Quem depende de remédios de uso contínuo precisa se preparar: a partir de 1º de abril, os medicamentos vendidos no Brasil poderão ficar mais caros. O reajuste anual de medicamentos autorizado pelo governo deve variar entre 1,9% e 4,6%, dependendo do tipo de produto.

pessoa segurando cápsulas na mão enquanto despeja medicamentos de um frasco que terão reajuste em abril
Reajuste anual dos medicamentos começa em abril e pode fazer preços subirem até 4,6%. Foto ilustrativa: Freepik.

Apesar disso, o aumento não acontece de forma automática em todos os casos. Por isso, ainda há tempo para o consumidor se organizar e economizar.

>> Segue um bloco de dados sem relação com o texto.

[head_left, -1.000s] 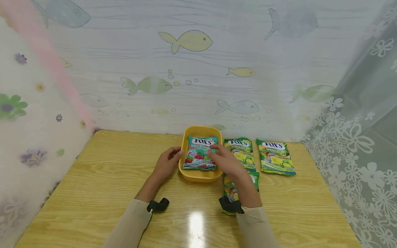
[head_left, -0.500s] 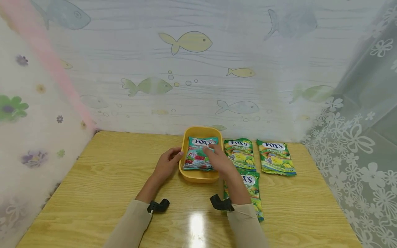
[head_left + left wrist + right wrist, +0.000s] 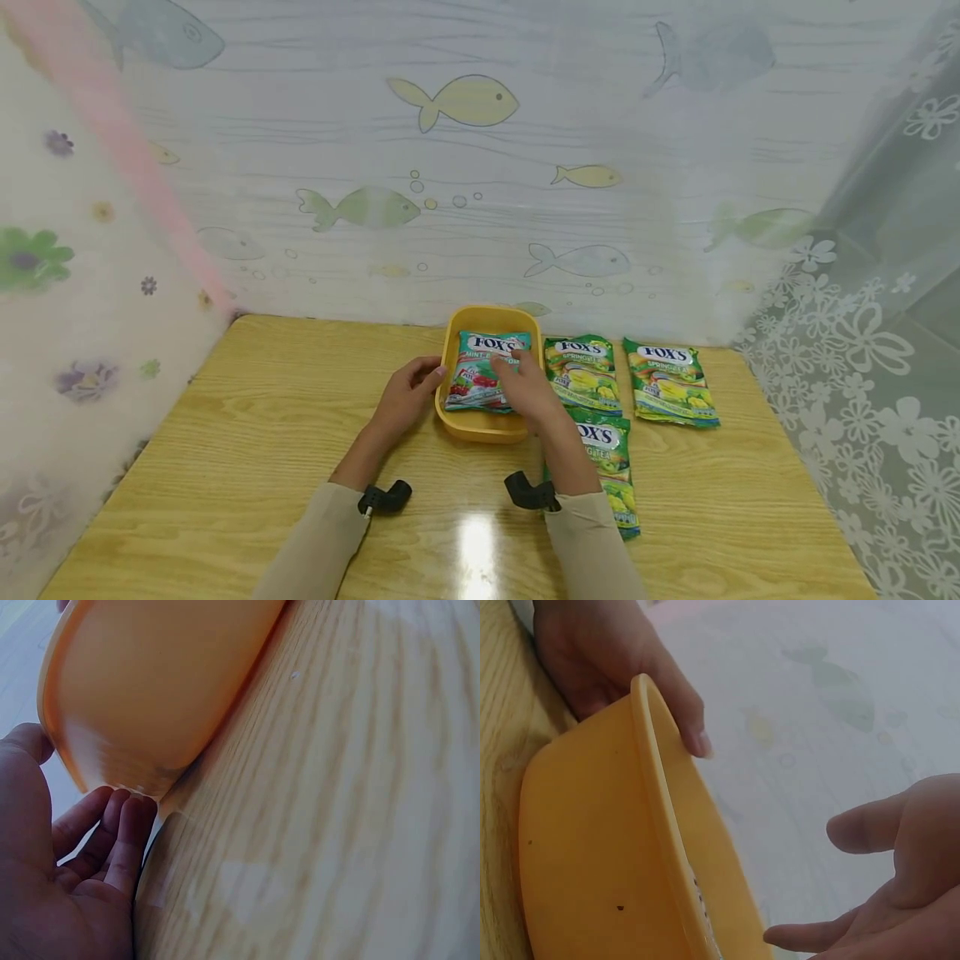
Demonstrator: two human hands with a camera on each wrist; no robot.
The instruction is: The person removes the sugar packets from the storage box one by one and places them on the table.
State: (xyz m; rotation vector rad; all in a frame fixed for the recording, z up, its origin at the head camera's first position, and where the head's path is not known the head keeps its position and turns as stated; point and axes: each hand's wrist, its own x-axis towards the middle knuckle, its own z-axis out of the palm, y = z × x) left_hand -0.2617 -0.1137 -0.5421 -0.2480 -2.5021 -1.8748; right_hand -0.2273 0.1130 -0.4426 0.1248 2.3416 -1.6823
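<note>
A yellow plastic tub [image 3: 480, 430] stands near the table's back edge. Inside lies a teal and red Fox's Mint Blossom candy bag [image 3: 480, 375]. My left hand [image 3: 402, 396] holds the tub's left side; the left wrist view shows its thumb at the rim and its fingertips [image 3: 139, 806] against the outer wall. Above the right part of the candy bag is my right hand [image 3: 528, 392], hiding some of it. In the right wrist view, this hand's thumb [image 3: 866, 825] and a finger are extended and apart, with nothing between them.
Right of the tub lie three green and yellow Fox's Spring Tea bags: one close beside it [image 3: 582, 375], one farther right [image 3: 670, 383], and one nearer me [image 3: 611, 467], partly under my right forearm. A fish-patterned curtain [image 3: 480, 208] hangs behind the wooden table [image 3: 247, 467].
My right hand and forearm have shifted left over the tub, uncovering more of the near green bag, whose lower end has swung slightly right. My left hand keeps its place.
</note>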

Por que o preço dos remédios sobe todo ano

O reajuste é definido pela Câmara de Regulação do Mercado de Medicamentos (CMED) e segue uma regra prevista em lei. Todos os anos, o governo calcula um limite máximo de aumento com base na inflação oficial do país, além de indicadores ligados à produtividade da indústria e ao nível de concorrência entre os medicamentos.

Isso significa que o índice divulgado funciona como um teto. Ou seja, os laboratórios não são obrigados a aplicar o aumento integral, e o preço final ainda pode variar conforme descontos oferecidos por farmácias.

Quanto pode subir em 2026

Para este ano, a estimativa é de que os reajustes fiquem entre 1,9% e 4,6%. Medicamentos com maior concorrência, como os genéricos, tendem a ter espaço para aumentos mais altos. Já aqueles com menos opções no mercado costumam ter reajustes mais contidos.

Mesmo assim, o aumento médio esperado gira em torno de 2,2%, abaixo da inflação acumulada no período, o que indica uma tentativa de segurar o impacto no bolso do consumidor.

Quem mais sente o impacto

O peso do reajuste é maior para quem utiliza medicamentos de forma contínua. No Brasil, remédios para controle de pressão alta, diabetes e colesterol estão entre os mais consumidos, como é o caso da losartana, metformina e sinvastatina.

Como esses produtos fazem parte da rotina de milhões de pessoas, qualquer aumento anual acaba se acumulando no orçamento ao longo dos meses.

Como economizar antes e depois do aumento

Segundo informações do Conselho Federal de Farmácia, com a proximidade do reajuste, antecipar a aquisição de medicamentos de uso contínuo pode ser uma alternativa, já que farmácias podem possuir estoques com preços antigos.

Outra estratégia importante é pesquisar. O mesmo remédio pode ter diferenças significativas de valor entre estabelecimentos, e ferramentas online ajudam a comparar preços com rapidez.

Também vale conversar com médicos e farmacêuticos. Em alguns casos, é possível substituir o medicamento por versões genéricas ou até manipuladas, que costumam ter custo menor. Além disso, programas de desconto — incluindo iniciativas como o Farmácia Popular e ações de laboratórios — podem reduzir o valor final.

Reajuste não aparece de imediato

Um ponto relevante é que o aumento não chega às prateleiras exatamente no dia 1º de abril. Como parte dos estoques foi adquirida antes da atualização dos preços, algumas farmácias conseguem manter valores antigos por mais tempo. Por isso, a recomendação é pesquisar e comparar.

O reajuste anual define apenas o preço máximo que pode ser cobrado pelos medicamentos. Na prática, isso significa que o consumidor ainda encontrará variações entre farmácias e até oportunidades de pagar mais barato, dependendo do momento da compra.